# WHAT THE EXERCISE ASKS
Look through the material and copy each line holding "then".

# RECORDS SUPPLIED
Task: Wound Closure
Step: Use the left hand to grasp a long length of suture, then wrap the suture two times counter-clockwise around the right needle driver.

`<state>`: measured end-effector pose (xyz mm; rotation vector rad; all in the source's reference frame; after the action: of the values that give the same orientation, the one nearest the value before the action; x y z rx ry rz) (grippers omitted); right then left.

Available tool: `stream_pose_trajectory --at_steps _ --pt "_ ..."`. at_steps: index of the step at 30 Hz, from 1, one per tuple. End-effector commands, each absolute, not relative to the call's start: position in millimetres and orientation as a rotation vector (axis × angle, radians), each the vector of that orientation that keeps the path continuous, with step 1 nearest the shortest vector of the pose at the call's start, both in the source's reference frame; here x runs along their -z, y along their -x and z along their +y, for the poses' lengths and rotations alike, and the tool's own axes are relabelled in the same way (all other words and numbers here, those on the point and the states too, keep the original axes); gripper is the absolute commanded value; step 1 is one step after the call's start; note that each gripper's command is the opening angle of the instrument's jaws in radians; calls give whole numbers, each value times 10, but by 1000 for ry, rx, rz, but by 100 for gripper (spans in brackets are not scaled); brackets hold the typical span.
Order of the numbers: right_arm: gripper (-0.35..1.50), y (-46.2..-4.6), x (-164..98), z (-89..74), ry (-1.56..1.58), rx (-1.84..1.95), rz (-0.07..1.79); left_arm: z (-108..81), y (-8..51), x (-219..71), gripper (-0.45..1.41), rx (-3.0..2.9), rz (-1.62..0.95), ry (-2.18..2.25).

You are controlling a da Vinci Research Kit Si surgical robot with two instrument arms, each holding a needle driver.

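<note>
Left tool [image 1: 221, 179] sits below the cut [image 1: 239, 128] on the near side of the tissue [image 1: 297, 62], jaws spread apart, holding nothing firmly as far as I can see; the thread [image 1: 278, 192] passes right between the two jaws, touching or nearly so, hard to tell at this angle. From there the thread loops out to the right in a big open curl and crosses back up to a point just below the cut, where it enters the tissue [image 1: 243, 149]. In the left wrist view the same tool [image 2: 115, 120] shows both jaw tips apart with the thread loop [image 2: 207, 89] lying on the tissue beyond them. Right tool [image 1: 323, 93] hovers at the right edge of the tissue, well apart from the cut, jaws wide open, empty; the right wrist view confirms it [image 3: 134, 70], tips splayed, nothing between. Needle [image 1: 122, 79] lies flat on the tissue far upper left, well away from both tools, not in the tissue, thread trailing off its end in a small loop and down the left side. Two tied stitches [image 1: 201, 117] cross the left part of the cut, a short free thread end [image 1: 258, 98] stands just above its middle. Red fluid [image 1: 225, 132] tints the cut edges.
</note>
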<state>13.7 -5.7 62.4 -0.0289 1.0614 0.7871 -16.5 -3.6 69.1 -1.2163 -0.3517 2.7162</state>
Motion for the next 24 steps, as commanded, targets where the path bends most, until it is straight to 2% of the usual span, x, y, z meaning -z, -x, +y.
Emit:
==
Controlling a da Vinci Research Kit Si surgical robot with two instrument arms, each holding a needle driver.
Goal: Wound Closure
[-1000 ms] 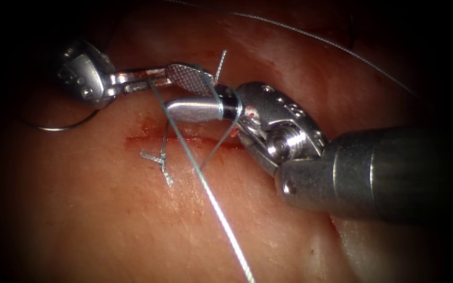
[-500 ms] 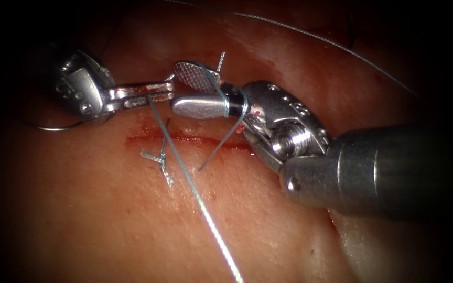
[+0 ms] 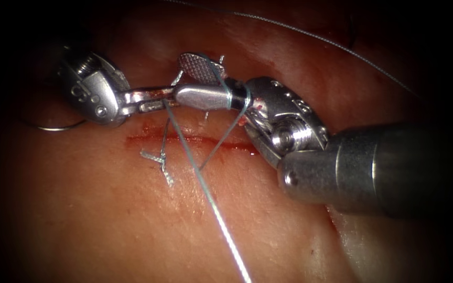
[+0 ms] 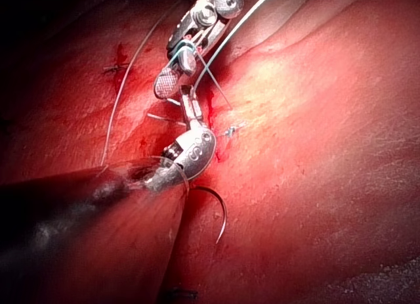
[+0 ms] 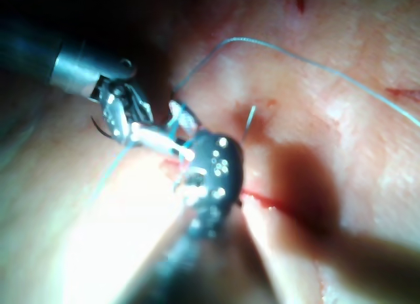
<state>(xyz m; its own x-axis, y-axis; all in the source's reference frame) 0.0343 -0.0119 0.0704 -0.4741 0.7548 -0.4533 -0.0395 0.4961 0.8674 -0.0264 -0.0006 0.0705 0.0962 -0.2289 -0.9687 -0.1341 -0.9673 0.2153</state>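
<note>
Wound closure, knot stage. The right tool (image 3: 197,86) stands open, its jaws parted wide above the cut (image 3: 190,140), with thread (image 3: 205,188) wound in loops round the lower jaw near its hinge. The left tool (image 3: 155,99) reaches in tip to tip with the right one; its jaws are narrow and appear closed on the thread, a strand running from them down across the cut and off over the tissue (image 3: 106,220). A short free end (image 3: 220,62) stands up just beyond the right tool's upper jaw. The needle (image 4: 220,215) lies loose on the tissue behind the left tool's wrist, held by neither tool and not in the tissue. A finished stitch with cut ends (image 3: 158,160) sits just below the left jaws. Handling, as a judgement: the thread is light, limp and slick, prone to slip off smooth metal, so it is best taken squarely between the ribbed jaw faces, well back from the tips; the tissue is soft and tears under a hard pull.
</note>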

# TASK RESPONSE
Step: Use the left hand to grasp a long length of suture, then wrap the suture two times counter-clockwise around the right needle driver.
`<state>`: measured end-effector pose (xyz mm; rotation vector rad; all in the source's reference frame; after the action: of the values that give the same orientation, the one nearest the value before the action; x y z rx ry rz) (grippers omitted); right then left.

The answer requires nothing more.